Sigh! Never had one. My publisher certainly didn't pay. Neither did anyone else, and I didn't know I needed one. The fact is, nobody really cared.
My publisher isn't paying, but I think it's a good idea. Doesn't hurt to send out a press release to the local papers, and to invite some industry people along with friends. Now all I have to do is find a bookstore (Nothing but a Barnes and Noble in my area of Southern Cal. Los Angeles would be a better location, probably. I live in the bloody desert, and not the good one.)
Well, definitely do all the mystery bookstores in L.A. and San Diego, but have your launch where your peeps live and shop. A Barnes and Noble in the bloody desert is not a bad place. It probably will be more a novelty than the metropolitan areas. And you may get some local newspaper coverage.
I didn't have one for my first book. My book launch for Just North of Luck, my second novel, was at a local restaurant. We picked a Thursday night in order to draw people in who would buy my books and stay for a great steak. The owner served light crudites and most did stay for dinner. He was pleased with the night's business, and I sold quite a few books, too. Ran an ad in the local paper with the cover which showed up well. I haven't tried doing a book launch at a bookstore since I'm in a rural area with not much around.
Definitely have fun with this, Jeri!

I've only had one launch, but I did it locally, in Southern-by-God-Illinois, a couple weeks after the book came out. I picked a winery, which gave folks an extra reason to come out, and did it on a Sunday afternoon. I paid for it myself, but it's all tax-deductible, and I only paid for finger foods--folks bought their own wine, which made it a good deal for the winery. (I think I spent about $200.) My home independent bookstore set up a table to sell books. I had coverage in two local newspapers. Be sure to follow-up on the publicity your publisher sends out in your neighborhood. Smaller papers get inundated with self-published writers looking for publicity and their eyes tend to gloss over the materials. In the end, Sarah Weinman linked to one of my local profiles, which gave me even better coverage later.

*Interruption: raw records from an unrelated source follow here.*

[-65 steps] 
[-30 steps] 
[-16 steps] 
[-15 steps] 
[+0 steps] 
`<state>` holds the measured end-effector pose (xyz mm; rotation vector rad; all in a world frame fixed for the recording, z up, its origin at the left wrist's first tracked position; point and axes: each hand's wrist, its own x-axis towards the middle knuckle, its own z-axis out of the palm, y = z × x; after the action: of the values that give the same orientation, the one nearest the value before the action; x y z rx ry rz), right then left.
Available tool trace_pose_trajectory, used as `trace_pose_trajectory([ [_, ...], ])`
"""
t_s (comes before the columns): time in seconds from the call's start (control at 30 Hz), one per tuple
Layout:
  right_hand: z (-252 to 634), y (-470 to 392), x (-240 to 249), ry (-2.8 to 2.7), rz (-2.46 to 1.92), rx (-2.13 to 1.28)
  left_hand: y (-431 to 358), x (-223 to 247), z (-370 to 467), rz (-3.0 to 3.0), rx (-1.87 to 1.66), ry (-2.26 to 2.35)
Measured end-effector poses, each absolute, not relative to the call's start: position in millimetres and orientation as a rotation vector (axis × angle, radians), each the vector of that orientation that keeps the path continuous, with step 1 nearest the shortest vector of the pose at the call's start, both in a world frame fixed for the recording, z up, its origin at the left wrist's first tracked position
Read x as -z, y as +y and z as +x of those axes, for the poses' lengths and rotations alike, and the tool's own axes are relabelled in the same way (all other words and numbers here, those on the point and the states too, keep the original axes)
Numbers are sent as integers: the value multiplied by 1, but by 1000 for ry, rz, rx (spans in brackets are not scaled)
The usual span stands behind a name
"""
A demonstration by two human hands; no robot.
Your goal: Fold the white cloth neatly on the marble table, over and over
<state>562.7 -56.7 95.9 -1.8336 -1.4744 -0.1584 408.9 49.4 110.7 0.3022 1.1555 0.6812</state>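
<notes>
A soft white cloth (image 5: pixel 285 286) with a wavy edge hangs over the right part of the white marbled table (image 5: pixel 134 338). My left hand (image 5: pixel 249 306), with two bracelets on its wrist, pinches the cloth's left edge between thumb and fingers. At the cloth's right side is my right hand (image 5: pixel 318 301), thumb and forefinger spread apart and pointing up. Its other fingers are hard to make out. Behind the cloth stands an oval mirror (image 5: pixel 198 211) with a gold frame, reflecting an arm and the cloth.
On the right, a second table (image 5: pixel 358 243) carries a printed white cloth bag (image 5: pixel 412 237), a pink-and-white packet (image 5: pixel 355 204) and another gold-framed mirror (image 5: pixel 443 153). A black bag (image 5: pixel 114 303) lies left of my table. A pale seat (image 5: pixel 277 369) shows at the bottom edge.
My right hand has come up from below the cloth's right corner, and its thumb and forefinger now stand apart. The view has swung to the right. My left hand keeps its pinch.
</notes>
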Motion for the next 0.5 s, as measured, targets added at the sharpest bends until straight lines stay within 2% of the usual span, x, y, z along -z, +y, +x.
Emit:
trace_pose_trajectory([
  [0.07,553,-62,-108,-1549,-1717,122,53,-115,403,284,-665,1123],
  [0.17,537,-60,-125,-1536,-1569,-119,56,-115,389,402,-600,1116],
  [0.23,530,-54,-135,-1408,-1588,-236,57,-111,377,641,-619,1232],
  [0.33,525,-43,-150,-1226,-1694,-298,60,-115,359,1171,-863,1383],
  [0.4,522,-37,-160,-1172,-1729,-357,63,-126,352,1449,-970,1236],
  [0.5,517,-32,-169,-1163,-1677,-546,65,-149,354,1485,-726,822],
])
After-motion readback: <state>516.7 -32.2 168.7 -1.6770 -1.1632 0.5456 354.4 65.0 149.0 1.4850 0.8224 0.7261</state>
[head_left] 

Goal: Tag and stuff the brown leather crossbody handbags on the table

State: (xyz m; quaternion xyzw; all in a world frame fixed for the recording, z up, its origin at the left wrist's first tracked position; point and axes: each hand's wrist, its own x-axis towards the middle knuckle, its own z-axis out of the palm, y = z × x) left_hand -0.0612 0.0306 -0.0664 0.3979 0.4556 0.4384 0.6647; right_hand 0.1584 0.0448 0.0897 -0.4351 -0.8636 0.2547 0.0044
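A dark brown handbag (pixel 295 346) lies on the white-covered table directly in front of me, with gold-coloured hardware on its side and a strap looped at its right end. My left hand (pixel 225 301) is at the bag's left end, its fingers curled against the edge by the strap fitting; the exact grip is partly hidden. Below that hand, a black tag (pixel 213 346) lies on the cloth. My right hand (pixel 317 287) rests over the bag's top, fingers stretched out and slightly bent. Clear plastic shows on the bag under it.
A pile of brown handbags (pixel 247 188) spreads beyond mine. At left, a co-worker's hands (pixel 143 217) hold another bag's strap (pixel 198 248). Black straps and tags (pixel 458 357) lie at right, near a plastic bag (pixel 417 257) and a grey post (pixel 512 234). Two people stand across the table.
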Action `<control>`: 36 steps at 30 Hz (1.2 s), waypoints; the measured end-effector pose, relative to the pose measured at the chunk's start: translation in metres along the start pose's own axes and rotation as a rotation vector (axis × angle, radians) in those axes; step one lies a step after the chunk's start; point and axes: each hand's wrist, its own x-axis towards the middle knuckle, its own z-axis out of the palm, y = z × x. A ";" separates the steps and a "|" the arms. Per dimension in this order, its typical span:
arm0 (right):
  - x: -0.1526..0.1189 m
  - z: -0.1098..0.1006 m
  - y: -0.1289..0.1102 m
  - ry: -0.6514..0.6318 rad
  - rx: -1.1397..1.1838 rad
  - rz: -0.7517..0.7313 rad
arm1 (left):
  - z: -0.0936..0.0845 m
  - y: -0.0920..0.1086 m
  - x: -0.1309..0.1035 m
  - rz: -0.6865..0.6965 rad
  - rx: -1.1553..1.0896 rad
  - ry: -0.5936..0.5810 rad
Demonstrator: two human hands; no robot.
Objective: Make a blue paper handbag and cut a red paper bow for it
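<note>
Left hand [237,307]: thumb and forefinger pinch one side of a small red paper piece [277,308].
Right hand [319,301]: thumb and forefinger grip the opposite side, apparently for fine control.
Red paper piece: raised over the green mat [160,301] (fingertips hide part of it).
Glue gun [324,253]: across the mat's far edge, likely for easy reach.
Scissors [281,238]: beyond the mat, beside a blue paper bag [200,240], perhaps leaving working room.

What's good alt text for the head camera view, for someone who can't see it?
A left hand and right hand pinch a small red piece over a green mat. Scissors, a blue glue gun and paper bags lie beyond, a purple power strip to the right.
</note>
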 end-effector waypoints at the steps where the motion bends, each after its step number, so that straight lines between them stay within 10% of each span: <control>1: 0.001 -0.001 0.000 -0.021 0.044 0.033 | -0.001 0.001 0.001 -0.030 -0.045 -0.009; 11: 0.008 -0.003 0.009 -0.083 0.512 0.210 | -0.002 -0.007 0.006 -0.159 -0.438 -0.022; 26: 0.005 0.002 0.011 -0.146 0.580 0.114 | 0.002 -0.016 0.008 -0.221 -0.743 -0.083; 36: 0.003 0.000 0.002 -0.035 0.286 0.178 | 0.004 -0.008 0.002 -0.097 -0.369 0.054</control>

I did a local Barnes and Noble signing as well a few weeks later, but I'm glad I did the party first.

Don't think of it as an ego boost. You can't quantify publicity or the good will you'll generate by sharing the fun with folks in your neighborhood! Enjoy!
My first work, Justice is Coming, just hit the street the end of February and I had a party. 30-40 of my friends and associates that commiserated with me over the years while I gave birth showed up (around 75 invited). I broke even on the sale of books and cost to throw the party (beer/wine/sodas/munchies, etc...)(a friend let me use his loft/office near Deep Ellum in Dallas) but to see the book piled in front of me with friends asking for an autograph and then seeing my friends and others interact throughout the night was well worth the aggravation. Some also brought friends which has begun a word of mouth on the work. So as for me, it was well worth it, for ego, publicity and what the hell, I got to drink with friends! Life's short, eat your dessert when you can.